También conocido como "cake inglés" o "budín inglés".
Se tiene constancia de la existencia de un pan dulce relleno de frutas y frutos secos desde la Antigüedad. A partir de la Edad Media y la Edad Moderna se fueron refinando las recetas a las que se le añadieron especias y frutas que se habían conservado en azúcar, confitadas y/o escarchadas. Es típico de hacer en fechas navideñas.
Hay muchas recetas y modos de preparar este bizcocho, tras probar varias de ellas, acabé creando la mía propia, que es con la que más me gustó el resultado. En unas recetas se usa solo mantequilla, yo he bajado la cantidad y añadí aceite, con este cambio se da más jugosidad al bizcocho y queda menos duro. Este bizcocho es una de mis excepciones respeto al uso del aceite de oliva en la repostería, ya que me gusta más cómo queda con el de girasol, porque no le da sabor. La receta es así:
- 250 gramos de harina de trigo blanca.
- 50 gramos de mantequilla derretida.
- 50 gramos de aceite de girasol.
- 1 yogur de limón.
- Zumo y ralladura de 1 limón, de tamaño un poco más grande que un huevo.
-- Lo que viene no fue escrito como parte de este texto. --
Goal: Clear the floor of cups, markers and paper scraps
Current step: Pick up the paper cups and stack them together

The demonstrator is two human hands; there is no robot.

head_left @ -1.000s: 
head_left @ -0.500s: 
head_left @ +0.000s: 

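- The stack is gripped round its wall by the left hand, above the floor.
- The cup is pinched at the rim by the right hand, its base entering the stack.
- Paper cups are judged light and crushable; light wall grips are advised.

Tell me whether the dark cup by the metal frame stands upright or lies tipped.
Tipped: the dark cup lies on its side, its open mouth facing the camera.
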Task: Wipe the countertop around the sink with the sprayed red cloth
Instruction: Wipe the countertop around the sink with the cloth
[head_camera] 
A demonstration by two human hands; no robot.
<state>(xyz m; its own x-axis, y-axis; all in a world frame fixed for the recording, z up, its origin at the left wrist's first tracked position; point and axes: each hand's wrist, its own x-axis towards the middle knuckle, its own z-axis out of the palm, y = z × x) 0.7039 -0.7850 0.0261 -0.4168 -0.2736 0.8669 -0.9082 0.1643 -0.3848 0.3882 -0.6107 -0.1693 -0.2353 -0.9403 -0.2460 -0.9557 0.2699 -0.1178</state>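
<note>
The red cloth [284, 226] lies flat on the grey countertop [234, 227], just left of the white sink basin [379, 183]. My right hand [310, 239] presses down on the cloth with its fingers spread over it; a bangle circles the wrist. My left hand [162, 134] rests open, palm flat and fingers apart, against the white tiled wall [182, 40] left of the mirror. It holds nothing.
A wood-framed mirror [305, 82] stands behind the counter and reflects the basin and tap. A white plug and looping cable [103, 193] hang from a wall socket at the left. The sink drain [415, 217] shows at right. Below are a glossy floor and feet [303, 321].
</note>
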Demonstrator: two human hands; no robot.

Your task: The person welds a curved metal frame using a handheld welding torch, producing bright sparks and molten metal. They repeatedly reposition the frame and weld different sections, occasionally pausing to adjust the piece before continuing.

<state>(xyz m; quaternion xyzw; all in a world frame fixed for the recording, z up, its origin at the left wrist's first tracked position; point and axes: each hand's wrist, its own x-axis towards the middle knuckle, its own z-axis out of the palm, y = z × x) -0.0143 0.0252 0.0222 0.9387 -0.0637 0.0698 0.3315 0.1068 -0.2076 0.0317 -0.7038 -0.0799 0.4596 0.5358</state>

- 125 gramos de fruta confitada de colores, además de pasas y/o arándanos secos. También se pueden poner frutos secos como avellanas, nueces o almendras.
- 125 gramos de azúcar blanco o moreno. Yo usé moreno, pero no panela.
- Pizca de sal.
- 8 gramos de levadura química, no de panadería.
- 2 huevos L
- 3 cucharadas de coco rallado.
- Media cucharadita de canela y otra media de jengibre.
- 4 cucharadas de ron, que se usarán una vez el bizcocho esté hecho.
En un vaso de batidora de cuchillas se añaden todos los ingredientes menos la harina, la levadura y las frutas confitadas. La harina y levadura se tamizan con un colador sobre un recipiente, luego se añaden las frutas, canela y jengibre y se mezcla con la harina, esto es para que una vez hecho el bizcocho, las frutas se repartan bien y no se queden en el fondo.
Los demás ingredientes, que estarán en la jarra o vaso de la batidora, se trituran hasta tener un batido. Luego se añade al recipiente con la harina y las frutas y se integra hasta que no queden partículas de harina. No hay que batir demasiado la mezcla, solo integrar.
Se lleva a un molde enharinado o con papel de horno. Usé un molde de 25cm de largo, 11 de ancho y 7 de alto. Le puse un poco de coco rallado por encima. Se hornea unos 35/45 minutos (según el horno) a 180 grados. En cuanto se saca del horno y sin desmoldarlo, se le echan las 4 cucharadas de ron por encima.
Yo no lo desmoldo, lo dejo enfriar en el propio molde tapado con una bolsa, para que retenga toda la humedad posible. Al día siguiente, lo desmoldo. Personalmente me gusta cómo queda tras guardarlo en la nevera.